As George Orwell wrote in his novel 1984, “In accordance with the principles of double-think, it does not matter if the war is not real. For when it is, victory is not possible. The war is not meant to be won, but it is meant to be continuous.” In the spirit of 1984’s Newspeak, there is no “Ministry of War” in AngloAmerican nations, only a “Department of Defence.”

War is the dark side of economist Joseph Schumpeter’s sunny vision of capitalism’s “creative destruction.” It is a cross-generational, mass spiritual affliction with its roots in the material world of energy and resources. It is, to put it in simpler terms, business conducted by other means. That was true long before George Bush Sr.’s Gulf War and his son’s “Shock and Awe” sequel. In 1933, US general Smedley Butler reminisced how he had spent 33 years in active military service as a member of America’s “most agile military force,” the Marine Corps. “I served in all commissioned ranks from Second Lieutenant to Major-General. And during that period, I spent most of my time being a high-class muscle man for Big Business, for Wall Street and for the Bankers. In short, I was a racketeer, a gangster for capitalism.”


When Lewis Carroll wrote, “Tweedledum and Tweedledee agreed to have a battle,” he was telling us mortal enemies are codependent; they need one another to define themselves. Zen philosopher Alan Watts connected this to the “game of black and white,” his description for a comic book worldview we learn at a young age. As we grow into adulthood, most of us learn the world is mostly a complicated spectrum of greys. Others remain stuck in the game of black and white their entire lives and some of them are rewarded handsomely for promoting this Manichean worldview.
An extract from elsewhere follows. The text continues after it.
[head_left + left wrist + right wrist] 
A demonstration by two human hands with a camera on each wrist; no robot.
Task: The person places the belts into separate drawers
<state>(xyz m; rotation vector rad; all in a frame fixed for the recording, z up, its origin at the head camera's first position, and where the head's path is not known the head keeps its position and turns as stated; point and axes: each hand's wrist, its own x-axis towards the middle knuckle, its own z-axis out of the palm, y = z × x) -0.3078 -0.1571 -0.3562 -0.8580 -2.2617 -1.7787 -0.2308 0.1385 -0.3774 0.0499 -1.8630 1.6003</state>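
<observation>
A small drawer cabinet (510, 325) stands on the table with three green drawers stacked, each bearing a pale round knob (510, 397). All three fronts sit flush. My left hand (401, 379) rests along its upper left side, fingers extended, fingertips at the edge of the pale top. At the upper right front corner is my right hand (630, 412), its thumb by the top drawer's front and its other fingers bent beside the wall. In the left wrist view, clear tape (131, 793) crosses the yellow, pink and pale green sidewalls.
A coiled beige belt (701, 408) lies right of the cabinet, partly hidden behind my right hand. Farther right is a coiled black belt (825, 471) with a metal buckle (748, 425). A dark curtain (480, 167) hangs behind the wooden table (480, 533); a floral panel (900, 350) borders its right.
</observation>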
Like the Great Oz, The War on Everything offers the audience impressive theatrical façades, even though behind the curtains it’s mostly timid technocrats, working the gears and pulleys for society’s plutocrats. Hypnotized by the brilliant spectacle, the Munchkins – young men and women – are forever marching off to battle under suspect banners. Most have no inkling the War on Everything is rarely about anticipated peace. It’s usually about indefinite conflict.

Words shape the reality we perceive and their thoughtful use can go a long way towards breaking what visionary poet William Blake called “mind-forged manacles.” Or as the old sixties expression put it, “Free your mind and your ass will follow.” We can start by rejecting war as a verbal placeholder for policy initiatives, while verbally declaring peace on people, places and things – starting with our very own hearts and minds. Perhaps the day will come when we can celebrate a final victory over war itself.